Endoscopic correction of scoliosis
Traditional open spine surgery for scoliosis leaves a large scar. Endoscopes, fiberoptic video cameras, and other specially designed surgical tools have made it possible for surgery to be performed through small holes instead of large incisions. Endoscopic surgery has potentially less blood loss and scarring, reduced disruption to the rib cage and other surrounding areas, less post-operative pain, and faster rehabilitation and recovery.
Endoscopic correction is not possible with all types of scoliosis, but single right thoracic curve is ideal for this method.
Fusion is a surgically created solid bone bridge between two or more adjacent (usually freely mobile) bones. In the spine, this procedure is used to create a stability between vertebrae. In order to achieve a fusion, bone must grow across the desired area in a gradual and solid fashion. A number of techniques can increase the chance of this to occur. The basis principle is to place bone tissue (bone graft) into the area of desired fusion, ensure sufficient immobility across that area (brace, cast, spinal instrumentation) and then wait for the fusion to take place (6-9 months or more).
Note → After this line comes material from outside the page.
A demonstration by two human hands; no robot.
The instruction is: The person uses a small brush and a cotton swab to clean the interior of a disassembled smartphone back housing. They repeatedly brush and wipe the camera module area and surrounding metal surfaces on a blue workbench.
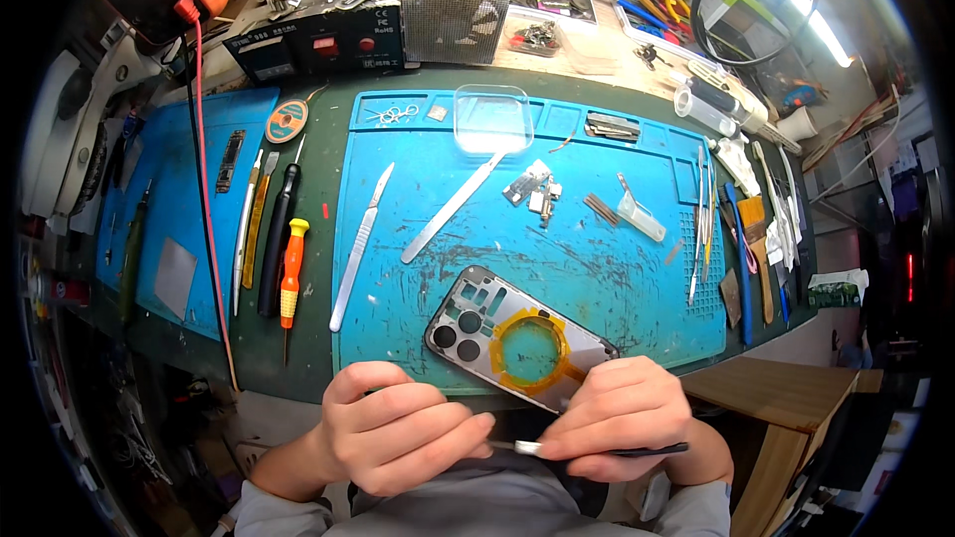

To straighten the spine in scoliosis patients, the doctor attaches hooks to the vertebral bodies. Then two titanium rods are inserted to either side of the spine. A piece of bone from the patient's hip (a bone graft) is applied to portions of the spine to assist fusion by growing into the spaces between the vertebrae and acting like a cement to hold them straight. This is called a "spinal fusion." Until these bones heal together, they need to be supported and kept from curving again. The rods accomplish this purpose by holding the spine straight until the bones are fused together.